Leave the pictures out and return every line below exactly.

- - - - - - -

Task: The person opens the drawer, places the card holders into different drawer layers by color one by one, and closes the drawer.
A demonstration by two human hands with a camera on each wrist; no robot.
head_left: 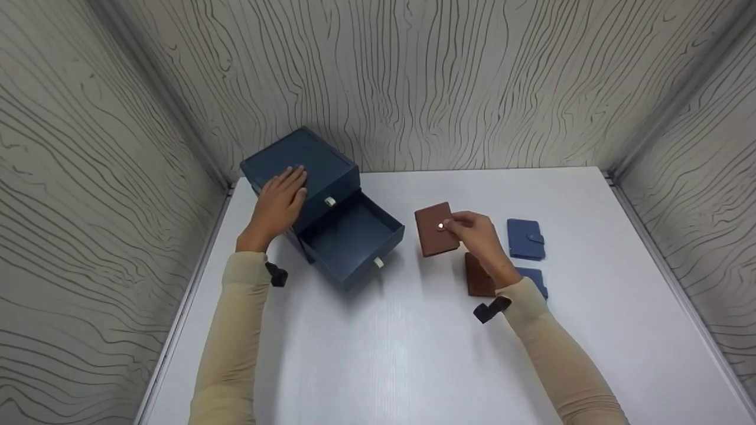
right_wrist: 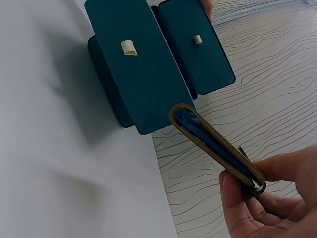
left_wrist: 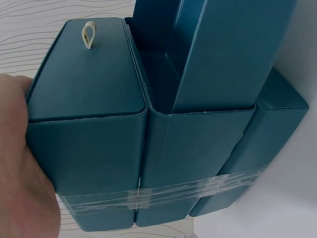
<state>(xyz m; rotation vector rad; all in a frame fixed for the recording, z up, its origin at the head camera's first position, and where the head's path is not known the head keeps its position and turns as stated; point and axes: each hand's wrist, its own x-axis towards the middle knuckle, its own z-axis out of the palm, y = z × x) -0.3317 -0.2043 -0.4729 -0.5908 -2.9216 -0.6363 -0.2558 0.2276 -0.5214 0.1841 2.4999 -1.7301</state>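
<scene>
My left hand (head_left: pixel 280 198) rests flat on top of a dark blue drawer unit (head_left: pixel 313 154) at the back left, fingers stretched over its lid. The unit's middle drawer (head_left: pixel 354 236) is pulled out, with its bare bottom showing and a cream loop tab on its front. Between thumb and fingers my right hand (head_left: pixel 475 233) pinches a brown wallet (head_left: pixel 436 239) by its snap-strap edge, raised above the table to the right of the drawer. Seen edge-on in the right wrist view, the wallet (right_wrist: pixel 213 144) is folded, with blue inner sleeves.
Under my right wrist lies another brown wallet (head_left: pixel 478 280), partly hidden. Two blue wallets lie further right, one with a strap (head_left: pixel 522 239) and one (head_left: pixel 534 277) half covered by my sleeve. Clear tape (left_wrist: pixel 163 196) binds the drawer unit's stacked tiers. Wood-patterned panels (head_left: pixel 437 88) enclose the table.
</scene>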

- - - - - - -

ANSWER BOX:
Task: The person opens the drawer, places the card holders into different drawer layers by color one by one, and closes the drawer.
A demonstration by two human hands with a camera on each wrist; no robot.
head_left: 
right_wrist: 
left_wrist: 
<state>(xyz m; rotation vector rad; all in a frame fixed for the recording, z up, its origin at the head camera's first position, and where the head's path is not known the head keeps its position and turns as stated; point and axes: each hand's wrist, its own x-axis towards the middle knuckle, its own z-axis out of the palm, y = z × x) -0.3317 -0.2043 -0.4729 -0.5908 -2.9216 -0.6363 -0.2558 0.2276 -0.5214 0.1841 2.4999 -1.7301</state>
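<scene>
My left hand (head_left: pixel 280 198) rests flat on top of a dark blue drawer unit (head_left: pixel 313 154) at the back left, fingers stretched over its lid. The unit's middle drawer (head_left: pixel 354 236) is pulled out, with its bare bottom showing and a cream loop tab on its front. Between thumb and fingers my right hand (head_left: pixel 475 233) pinches a brown wallet (head_left: pixel 436 239) by its snap-strap edge, raised above the table to the right of the drawer. Seen edge-on in the right wrist view, the wallet (right_wrist: pixel 213 144) is folded, with blue inner sleeves.
Under my right wrist lies another brown wallet (head_left: pixel 478 280), partly hidden. Two blue wallets lie further right, one with a strap (head_left: pixel 522 239) and one (head_left: pixel 534 277) half covered by my sleeve. Clear tape (left_wrist: pixel 163 196) binds the drawer unit's stacked tiers. Wood-patterned panels (head_left: pixel 437 88) enclose the table.
</scene>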

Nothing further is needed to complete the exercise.